Ожидая, когда же стихнет гул, он снова услышал непонятный щелчок, точно такой же, что и раньше. Щелчок прозвучал совсем рядом, слева, со стороны окна, однако Фолкнер слишком глубоко утонул в разворачивающемся калейдоскопе, чтобы подняться на поверхность.
Когда самолет окончательно исчез, он переключил свое внимание на садик, быстро обезличил белую ограду, фальшивую беседку, эллиптический диск декоративного пруда. Пруд окружала тропинка; когда Фолкнер стер все воспоминания о бессчетных по ней прогулках, она взмыла в воздух, как терракотовая рука, держащая огромное серебряное блюдо.
Удовлетворенный уничтожением поселка и сада, Фолкнер принялся за дом. Здесь ему противостояли объекты куда более родные и близкие, переполненные глубоко личных ассоциаций, продолжения его самого. Он начал со стоявшей на веранде мебели, трансформировал трубчатые стулья и стеклянный столик в хитроумно запутанные зеленые мотки, а затем повернул голову направо и занялся телевизором, стоявшим в гостиной совсем рядом с дверью на веранду.
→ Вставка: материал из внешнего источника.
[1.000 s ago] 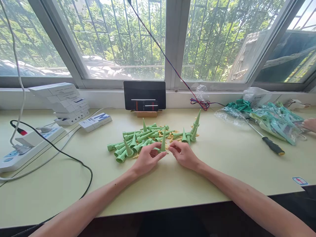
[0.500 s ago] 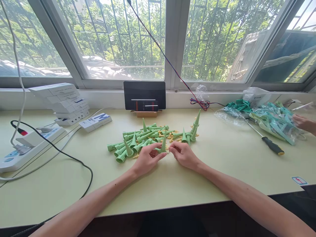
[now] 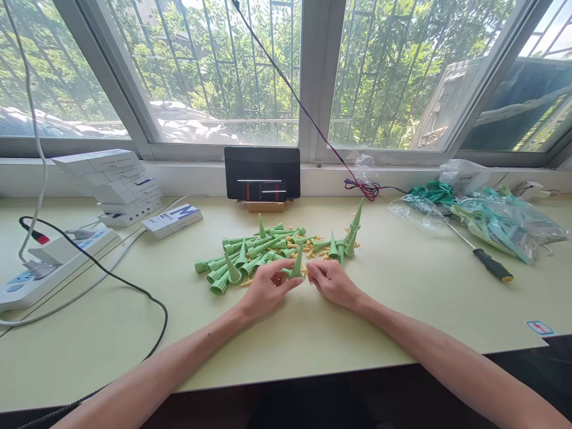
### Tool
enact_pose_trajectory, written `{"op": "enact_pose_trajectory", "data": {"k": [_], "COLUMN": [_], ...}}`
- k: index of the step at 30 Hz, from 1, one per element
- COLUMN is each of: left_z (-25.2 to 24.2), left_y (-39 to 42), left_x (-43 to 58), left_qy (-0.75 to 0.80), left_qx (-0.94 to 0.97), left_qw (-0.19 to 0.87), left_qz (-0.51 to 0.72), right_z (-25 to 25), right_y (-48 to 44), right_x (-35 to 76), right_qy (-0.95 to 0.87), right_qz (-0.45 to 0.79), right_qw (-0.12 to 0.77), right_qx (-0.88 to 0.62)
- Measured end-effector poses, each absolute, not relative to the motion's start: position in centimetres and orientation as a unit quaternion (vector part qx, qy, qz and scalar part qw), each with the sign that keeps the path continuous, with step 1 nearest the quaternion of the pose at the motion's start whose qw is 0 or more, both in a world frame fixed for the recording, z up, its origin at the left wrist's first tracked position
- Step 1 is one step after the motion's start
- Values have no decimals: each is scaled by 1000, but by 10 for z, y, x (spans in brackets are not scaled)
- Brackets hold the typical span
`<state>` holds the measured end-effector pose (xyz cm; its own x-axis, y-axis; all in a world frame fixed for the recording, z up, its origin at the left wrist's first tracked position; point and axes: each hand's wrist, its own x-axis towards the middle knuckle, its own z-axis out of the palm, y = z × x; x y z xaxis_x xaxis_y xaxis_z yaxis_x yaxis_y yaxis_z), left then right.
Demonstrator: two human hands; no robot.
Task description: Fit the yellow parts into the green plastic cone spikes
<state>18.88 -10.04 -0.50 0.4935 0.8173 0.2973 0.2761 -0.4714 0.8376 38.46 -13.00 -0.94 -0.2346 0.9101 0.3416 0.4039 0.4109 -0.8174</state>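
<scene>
Where the pale table point(image 3: 357, 345) stretches before me, a heap of green spikes point(image 3: 266, 244) lies just beyond my left hand point(image 3: 266, 287) and right hand point(image 3: 333, 281). The right's fingers pinch together, on what I cannot tell; the left's clasp one tilted spike point(image 3: 298, 262) at its base, near small yellow pieces point(image 3: 310, 253).
</scene>
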Motion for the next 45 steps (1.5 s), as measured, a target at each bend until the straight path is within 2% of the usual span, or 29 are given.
{"op": "enact_pose_trajectory", "data": {"k": [12, 23, 45], "left_z": [-6, 7, 3], "left_y": [-101, -103, -102], "left_x": [188, 188, 188], "left_qy": [370, 363, 362], "left_qx": [784, 746, 766], "left_qw": [353, 437, 409], "left_qz": [351, 347, 339], "right_z": [-9, -5, -9], "right_y": [-129, -131, -128], "right_x": [384, 384, 386], "right_qy": [-716, -714, -725], "right_qz": [305, 308, 279], "right_qw": [438, 451, 445], "right_qx": [-450, -438, -446]}}
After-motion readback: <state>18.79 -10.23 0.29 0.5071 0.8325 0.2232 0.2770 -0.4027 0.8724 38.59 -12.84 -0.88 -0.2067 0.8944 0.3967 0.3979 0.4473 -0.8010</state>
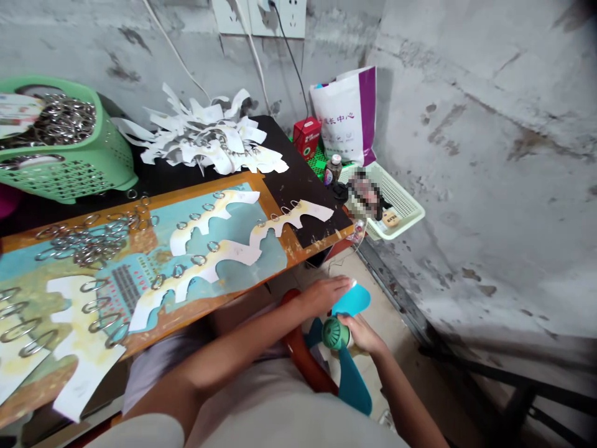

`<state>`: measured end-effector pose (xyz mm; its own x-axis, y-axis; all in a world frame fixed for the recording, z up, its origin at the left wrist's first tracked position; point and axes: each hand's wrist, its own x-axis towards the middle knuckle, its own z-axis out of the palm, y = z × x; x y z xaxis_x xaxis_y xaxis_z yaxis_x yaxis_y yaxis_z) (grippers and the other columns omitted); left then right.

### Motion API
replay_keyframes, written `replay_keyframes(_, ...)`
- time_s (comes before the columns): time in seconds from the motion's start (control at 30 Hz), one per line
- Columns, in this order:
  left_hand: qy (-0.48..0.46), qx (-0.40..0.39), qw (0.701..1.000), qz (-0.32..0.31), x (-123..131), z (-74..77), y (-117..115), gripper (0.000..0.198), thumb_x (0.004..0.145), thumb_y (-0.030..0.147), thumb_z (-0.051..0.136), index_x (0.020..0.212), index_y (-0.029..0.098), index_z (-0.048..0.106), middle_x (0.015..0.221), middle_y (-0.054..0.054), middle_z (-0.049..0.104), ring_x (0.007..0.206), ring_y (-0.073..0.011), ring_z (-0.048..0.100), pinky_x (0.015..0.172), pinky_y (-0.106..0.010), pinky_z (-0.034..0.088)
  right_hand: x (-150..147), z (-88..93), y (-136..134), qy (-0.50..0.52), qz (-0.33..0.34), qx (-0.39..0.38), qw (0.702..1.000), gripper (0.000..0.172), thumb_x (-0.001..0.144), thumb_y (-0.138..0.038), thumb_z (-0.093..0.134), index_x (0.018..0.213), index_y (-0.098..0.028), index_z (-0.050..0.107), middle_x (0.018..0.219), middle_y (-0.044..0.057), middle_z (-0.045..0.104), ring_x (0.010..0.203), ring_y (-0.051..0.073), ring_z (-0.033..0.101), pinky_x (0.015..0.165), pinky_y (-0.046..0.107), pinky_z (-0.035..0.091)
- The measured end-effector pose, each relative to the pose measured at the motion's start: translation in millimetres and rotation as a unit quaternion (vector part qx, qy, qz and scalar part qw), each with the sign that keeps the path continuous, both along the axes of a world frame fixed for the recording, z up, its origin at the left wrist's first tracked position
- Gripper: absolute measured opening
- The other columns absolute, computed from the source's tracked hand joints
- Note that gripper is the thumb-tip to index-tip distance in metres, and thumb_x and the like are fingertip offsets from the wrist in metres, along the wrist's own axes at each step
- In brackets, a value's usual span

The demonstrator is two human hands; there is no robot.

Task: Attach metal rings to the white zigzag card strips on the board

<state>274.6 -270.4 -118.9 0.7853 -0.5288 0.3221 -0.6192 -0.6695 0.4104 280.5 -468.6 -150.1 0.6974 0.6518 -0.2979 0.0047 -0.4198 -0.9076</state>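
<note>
Below the table edge, my right hand (362, 333) grips a small fan (336, 333) by its green hub; its teal blades spread up and down from the hub. My left hand (326, 291) reaches across with its fingers stretched flat, touching the upper teal blade (353, 300). On the table lie white paper strips (219, 252) with metal rings threaded along their edges, resting on a colourful printed board (261, 186).
A green basket (84, 165) full of metal rings stands at the back left, loose rings (88, 239) in front of it. A heap of white paper offcuts (209, 140) lies behind. A white tray (401, 208), red box (306, 137) and purple-white bag (347, 115) sit by the concrete wall.
</note>
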Motion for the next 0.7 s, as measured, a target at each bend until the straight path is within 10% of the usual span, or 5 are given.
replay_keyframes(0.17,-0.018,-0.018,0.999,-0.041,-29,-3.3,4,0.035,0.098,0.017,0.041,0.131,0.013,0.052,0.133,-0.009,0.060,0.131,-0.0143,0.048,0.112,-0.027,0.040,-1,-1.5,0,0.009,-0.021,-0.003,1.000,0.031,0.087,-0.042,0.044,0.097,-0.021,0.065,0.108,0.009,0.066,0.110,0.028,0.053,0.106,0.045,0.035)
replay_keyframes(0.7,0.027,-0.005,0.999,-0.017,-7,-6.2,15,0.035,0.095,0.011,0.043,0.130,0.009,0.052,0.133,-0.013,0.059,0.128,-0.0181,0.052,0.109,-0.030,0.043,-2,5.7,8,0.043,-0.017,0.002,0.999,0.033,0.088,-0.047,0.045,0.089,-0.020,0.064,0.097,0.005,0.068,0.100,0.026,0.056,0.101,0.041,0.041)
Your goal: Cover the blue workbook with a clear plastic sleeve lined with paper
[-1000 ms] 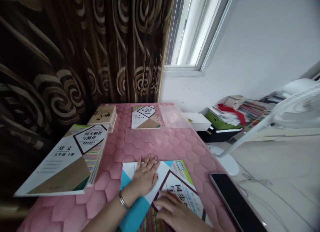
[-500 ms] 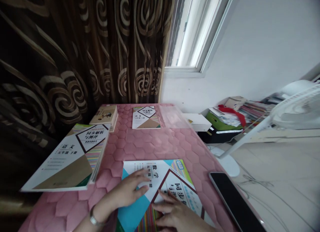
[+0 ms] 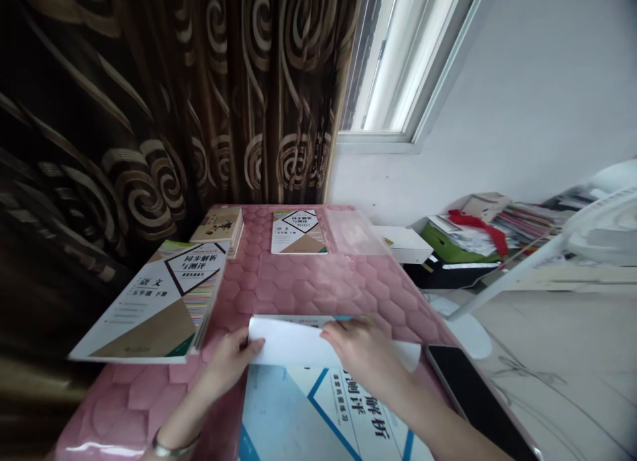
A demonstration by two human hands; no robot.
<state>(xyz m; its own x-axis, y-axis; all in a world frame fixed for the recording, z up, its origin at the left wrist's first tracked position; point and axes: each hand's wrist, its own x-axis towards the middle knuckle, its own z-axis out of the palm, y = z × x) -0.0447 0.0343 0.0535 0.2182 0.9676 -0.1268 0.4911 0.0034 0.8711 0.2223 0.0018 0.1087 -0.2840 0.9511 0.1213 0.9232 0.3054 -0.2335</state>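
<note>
A dark brown curtain with pale swirls hangs at left, above a pink, hexagon-patterned table covering. Lying on its left side is a thick white-and-tan paperback workbook with Chinese lettering, just in front of a small stack of tan-covered books. The left hand, a silver-coloured band on its wrist, has thumb and fingers pinched on the left end of a raised white paper leaf. The leaf belongs to a blue-and-white paperback workbook, lying at the near middle of the table. Beyond it rests a smaller-looking white-and-tan paperback. The right hand lies over the leaf, fingertips bent at its upper edge; whether they clamp it cannot be told. Farther right are a white box, a green bag topped with papers, a dark-screened phone at the table's edge and a white standing fan.
</note>
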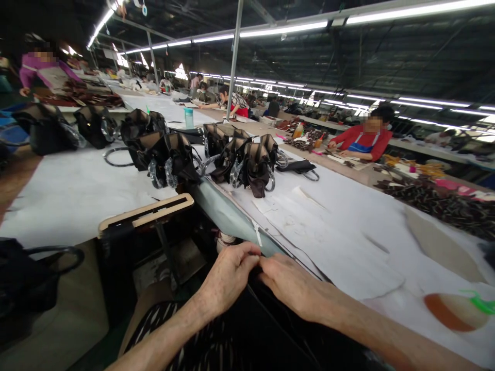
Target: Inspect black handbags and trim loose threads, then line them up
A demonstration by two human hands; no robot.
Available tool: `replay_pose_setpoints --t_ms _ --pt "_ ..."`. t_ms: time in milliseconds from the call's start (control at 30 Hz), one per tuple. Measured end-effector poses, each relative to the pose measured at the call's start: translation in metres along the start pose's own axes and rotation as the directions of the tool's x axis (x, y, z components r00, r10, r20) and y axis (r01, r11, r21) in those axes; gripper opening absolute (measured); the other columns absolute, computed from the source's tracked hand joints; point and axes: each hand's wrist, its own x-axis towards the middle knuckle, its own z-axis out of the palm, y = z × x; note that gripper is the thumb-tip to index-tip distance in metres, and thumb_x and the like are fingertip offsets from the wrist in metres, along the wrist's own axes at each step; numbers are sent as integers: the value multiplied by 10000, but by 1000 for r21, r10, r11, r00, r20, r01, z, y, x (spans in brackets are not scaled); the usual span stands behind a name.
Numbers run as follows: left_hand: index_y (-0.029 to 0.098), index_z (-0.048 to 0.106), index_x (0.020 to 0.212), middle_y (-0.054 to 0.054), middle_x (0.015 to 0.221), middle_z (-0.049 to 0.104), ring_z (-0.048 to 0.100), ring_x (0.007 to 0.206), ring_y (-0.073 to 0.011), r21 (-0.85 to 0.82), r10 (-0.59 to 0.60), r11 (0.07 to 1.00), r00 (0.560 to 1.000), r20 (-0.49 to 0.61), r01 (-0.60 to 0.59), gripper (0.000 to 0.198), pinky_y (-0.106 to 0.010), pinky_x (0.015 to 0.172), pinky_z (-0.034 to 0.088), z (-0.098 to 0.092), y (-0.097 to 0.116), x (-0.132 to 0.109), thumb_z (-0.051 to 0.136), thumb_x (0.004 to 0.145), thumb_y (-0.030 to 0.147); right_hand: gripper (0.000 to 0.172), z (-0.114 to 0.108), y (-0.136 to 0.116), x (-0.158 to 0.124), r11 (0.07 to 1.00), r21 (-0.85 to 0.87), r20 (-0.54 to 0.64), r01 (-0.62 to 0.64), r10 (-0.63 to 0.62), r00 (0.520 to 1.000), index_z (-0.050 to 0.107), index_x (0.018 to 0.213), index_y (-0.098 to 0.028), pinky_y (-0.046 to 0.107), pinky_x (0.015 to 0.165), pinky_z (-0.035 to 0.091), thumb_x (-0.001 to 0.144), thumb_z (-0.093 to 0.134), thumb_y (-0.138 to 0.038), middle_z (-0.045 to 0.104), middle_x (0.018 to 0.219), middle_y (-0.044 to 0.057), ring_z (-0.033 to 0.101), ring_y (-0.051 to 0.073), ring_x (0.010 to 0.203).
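My left hand (228, 275) and my right hand (290, 283) meet low in the middle of the view, fingertips pressed together over a black piece (255, 319) that lies in my lap. Both hands are closed in a pinch on something small where they touch; what it is I cannot make out. They sit at the near edge of the white-covered table (328, 226). A thin white strip (257, 234) lies just above my left fingers.
Several dark handbags (240, 159) stand on the table further back, more on the left (93, 126). A teal bottle (188, 117) stands behind them. A wooden frame (147, 211) sits left of my hands. A person in red (365, 141) works at the right bench, another (46, 72) far left.
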Motion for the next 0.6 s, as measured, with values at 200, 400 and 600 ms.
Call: replay_pose_setpoints --t_ms 200,400,600 --pt "218 449 1204 -71 1191 549 506 1091 -219 68 56 997 970 -238 -40 406 -348 950 384 3 -1 -32 483 827 365 260 -20 26 7 946 190 -60 -262 277 959 575 738 -173 209 558 361 847 354 -258 626 744 31 583 146 695" --pt "148 183 1393 -152 1406 305 292 1275 -327 190 58 981 981 -187 -22 947 -447 1029 306 38 -26 -67 660 643 476 257 -31 34 30 907 103 -132 -409 420 898 588 745 -130 255 551 349 828 379 -255 617 793 113 583 205 710" --pt "144 263 1370 -127 1324 430 392 1210 -284 257 -132 946 959 -249 197 771 -415 1006 323 39 -37 -47 593 684 268 213 -17 24 39 920 47 -110 -390 392 913 595 776 -126 264 599 350 832 428 -246 609 841 134 571 214 789"
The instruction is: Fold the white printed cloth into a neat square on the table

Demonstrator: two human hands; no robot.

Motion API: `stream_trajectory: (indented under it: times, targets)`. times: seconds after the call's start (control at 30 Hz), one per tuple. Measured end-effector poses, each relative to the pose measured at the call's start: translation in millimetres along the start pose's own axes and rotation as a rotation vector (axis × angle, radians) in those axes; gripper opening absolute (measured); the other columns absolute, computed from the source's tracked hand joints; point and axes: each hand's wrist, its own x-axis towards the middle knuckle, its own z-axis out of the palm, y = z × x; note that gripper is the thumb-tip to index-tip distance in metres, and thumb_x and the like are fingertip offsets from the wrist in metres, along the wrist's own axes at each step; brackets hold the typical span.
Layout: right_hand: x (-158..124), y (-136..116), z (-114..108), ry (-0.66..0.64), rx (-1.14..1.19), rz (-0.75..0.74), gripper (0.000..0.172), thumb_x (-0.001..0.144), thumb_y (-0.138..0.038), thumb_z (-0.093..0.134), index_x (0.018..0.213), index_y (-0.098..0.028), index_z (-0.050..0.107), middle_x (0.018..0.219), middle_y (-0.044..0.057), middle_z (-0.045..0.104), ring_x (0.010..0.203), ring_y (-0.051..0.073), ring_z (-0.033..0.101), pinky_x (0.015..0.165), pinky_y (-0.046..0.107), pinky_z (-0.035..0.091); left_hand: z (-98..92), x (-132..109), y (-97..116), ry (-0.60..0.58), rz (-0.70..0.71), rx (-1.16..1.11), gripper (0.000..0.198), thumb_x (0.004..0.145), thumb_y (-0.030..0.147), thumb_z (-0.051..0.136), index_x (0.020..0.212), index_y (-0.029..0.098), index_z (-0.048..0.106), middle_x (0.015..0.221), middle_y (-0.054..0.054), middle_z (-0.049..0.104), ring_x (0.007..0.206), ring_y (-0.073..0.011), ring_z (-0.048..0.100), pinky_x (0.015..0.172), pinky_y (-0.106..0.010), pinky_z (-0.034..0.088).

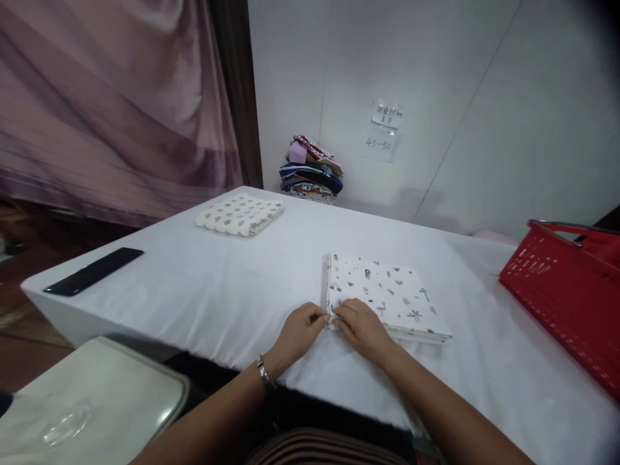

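Now, the folded cloth [387, 294] lies flat on the white table [232, 278], near its front edge, and small prints are spread over its upper face. At its near left corner, the left hand [306, 328] and the right hand [361, 328] come together, just beside each other. Both are narrow, each pinching this corner between thumb and finger. A metal band [263, 371] goes around the left wrist. Farther to the left, a second cloth [239, 215], also folded, rests well apart from the first, and a black panel [94, 271] lies at the left edge. On the right side stands a red basket [566, 297]. Behind the table, a clothes pile [312, 171] is near the wall [436, 71].
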Motion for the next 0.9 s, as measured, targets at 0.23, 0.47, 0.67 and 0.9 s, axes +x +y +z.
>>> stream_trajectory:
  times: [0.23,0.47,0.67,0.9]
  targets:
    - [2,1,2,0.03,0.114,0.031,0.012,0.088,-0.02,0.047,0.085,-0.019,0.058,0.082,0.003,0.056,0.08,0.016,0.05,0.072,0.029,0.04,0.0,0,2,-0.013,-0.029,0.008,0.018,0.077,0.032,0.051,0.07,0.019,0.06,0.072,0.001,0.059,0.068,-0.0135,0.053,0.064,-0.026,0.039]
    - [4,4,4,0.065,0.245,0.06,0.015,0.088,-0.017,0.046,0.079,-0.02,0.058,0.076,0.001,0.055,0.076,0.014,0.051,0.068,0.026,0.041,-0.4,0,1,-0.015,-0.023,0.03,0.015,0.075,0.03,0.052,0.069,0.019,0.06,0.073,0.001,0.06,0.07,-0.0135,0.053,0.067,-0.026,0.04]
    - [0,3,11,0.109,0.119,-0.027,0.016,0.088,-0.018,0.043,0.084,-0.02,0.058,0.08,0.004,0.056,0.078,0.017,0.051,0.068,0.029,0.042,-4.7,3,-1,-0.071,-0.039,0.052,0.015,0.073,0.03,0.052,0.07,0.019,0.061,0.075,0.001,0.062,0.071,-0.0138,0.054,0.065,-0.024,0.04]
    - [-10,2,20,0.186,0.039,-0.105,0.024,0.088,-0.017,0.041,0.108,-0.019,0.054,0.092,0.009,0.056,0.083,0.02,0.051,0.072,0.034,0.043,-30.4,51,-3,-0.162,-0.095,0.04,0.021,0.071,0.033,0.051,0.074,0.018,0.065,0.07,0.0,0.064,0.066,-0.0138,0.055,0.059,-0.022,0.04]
Коричневый, раскрашенный под дерево пластиковый ящик почти не сопротивлялся, не настаивал на своем смысле, так что Фолкнер без труда отключил ассоциации и превратил его в аморфную кляксу.
Затем он последовательно очистил от ассоциаций книжный шкаф, письменный стол, стандартные лампы, рамки картин и фотографий. Бессмысленные формы висели в пустоте, как хлам из какого-то психологического пакгауза, белые кресла и кушетки напоминали угловатые облака.